Он снова улыбнулся, но в глазах его опять читалось беспокойство. Он почесал в затылке, сдвинув шапку, потом и вовсе ее снял и положил на панель управления перед коробкой передач.
– Все дело в моей сестре.
– В Лидии? А что с ней случилось?
– По-моему, она связалась с дурной компанией.
– Почему ты так решил?
– Ну, она попросила у меня тысячу злотых, чтобы отдать кому-то долг.
– Вроде это не так много, – отозвалась я, считая в уме. Тысяча злотых – это примерно триста пятьдесят канадских долларов. Не мелочь, конечно, но и не безумные деньги.
– Меня не сумма беспокоит, а частота и причины. Она уже в третий раз за три месяца одалживает у меня.
– А возвращает?
– В конце концов возвращает, – кивнул Антони.
– А с причинами что такое?
– Вот в том-то и дело. Она не рассказывает, что происходит. А я знаю свою сестру. Она скрывает от меня только то, чего стыдится.
– А ты спрашивал ее прямо? – нахмурилась я.
– На этот раз спросил. – Антони щелкнул пальцами – я уже успела понять, что он это делает, когда расстроен. – Она ответила, что это меня не касается. Что она всегда возвращает деньги, так что какое мне дело.
– А Отто ты спрашивал?
Антони махнул рукой.
– Если она не рассказывает мне, то не расскажет и Отто. Они не очень близки, у них разные компании.
– А маму?
– Вот уж маме я точно не буду ничего говорить, – его явно шокировала сама мысль об этом. – Лидия из моей шкуры ботинки сделает!
Я прикусила губу, чтобы не рассмеяться. Антони так мило путался в английских идиомах!
– Если она опять тебя попросит, скажи, что дашь денег, только если она тебе скажет зачем. Как тебе такой вариант? Деньги-то твои, ты имеешь право знать, куда они идут.
– Я так и сделаю, но она, может, только через месяц снова попросит, а во что она впутается за этот месяц?
– Ну, если ты правда переживаешь, можешь за ней последить.
– Последить? – изумленно переспросил он.
– Ну да. – Я пожала плечами. – Она тебе ничего не говорит, ты от этого еще больше беспокоишься. Как еще узнать, что происходит?
– Это же вмешательство в личные дела. Ты бы так поступила?
Под его внимательным взглядом я слегка напряглась, но все-таки кивнула. Да, я бы не задумываясь так поступила, особенно если бы считала, что близкий человек в беде. Но я жила в мире, где демоны-буреносцы нападали на города, а зловещие корпорации замышляли хаос и разруху, чтобы насытить своих потусторонних подручных, не думая о том, сколько народу при этом пострадает. Иногда я забывала, что принадлежу к миру сверхъестественного, а большинство людей живет в счастливом неведении о подобных вещах.
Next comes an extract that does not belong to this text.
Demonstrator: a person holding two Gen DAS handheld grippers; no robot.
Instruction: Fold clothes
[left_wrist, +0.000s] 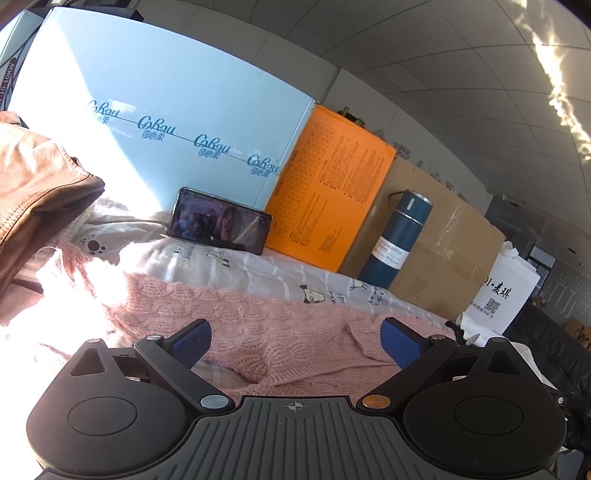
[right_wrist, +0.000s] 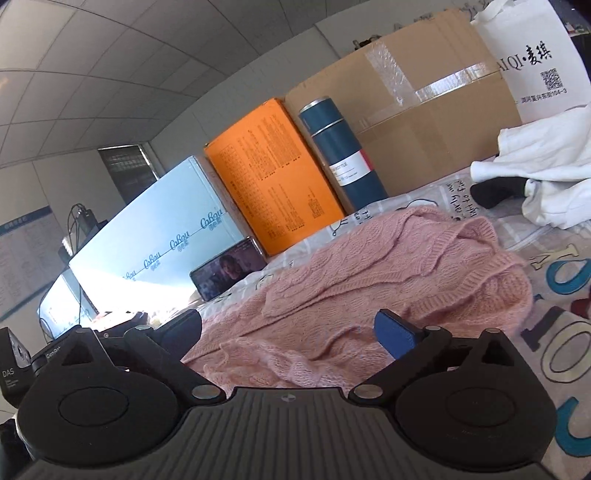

– А я думал, это твоя мать страшная женщина, – пробормотал Антоний.
Я откашлялась.
– Ну ладно. Мне очень жаль, что тебя беспокоят дела сестры, но если ты не зайдешь в дом, чтобы я могла на тебя напрыгнуть, тогда спокойной ночи. Мы тут воздух загрязняем.
– Ну да. Извини.
– Не извиняйся. – Я улыбнулась и перегнулась через подлокотник, чтобы поцеловать его.
Губы у него были теплые и податливые, а поцелуй затянулся дольше, чем я ожидала. Все мое тело ожило; я почувствовала, как Антони задышал чаще, и отодвинулась. Но не очень далеко.
– Точно не зайдешь? – Губы у меня до сих пор пощипывало от поцелуя.
На лице Антони читалось мучительное томление.
– Ты меня убиваешь.
– Ты сам себя убиваешь, – улыбнулась я. – Это же ты решил ждать, а не я.
Он схватил шапку с панели, прижал ее к лицу и театрально застонал, изображая страдание.
Я рассмеялась и открыла дверь машины.
– Если тебе все-таки понадобится помощь, чтобы последить за сестрой, учти, я умею скользить вдоль улиц как призрак – она даже не почувствует моего присутствия.
Я вылезла из машины и оглянулась на него, держа одну руку на ручке дверцы.
Он покачал головой, глядя на меня со смесью изумления и восхищения.
– Слава богу, между нами-то секретов нет, а то я не смог бы спать по ночам.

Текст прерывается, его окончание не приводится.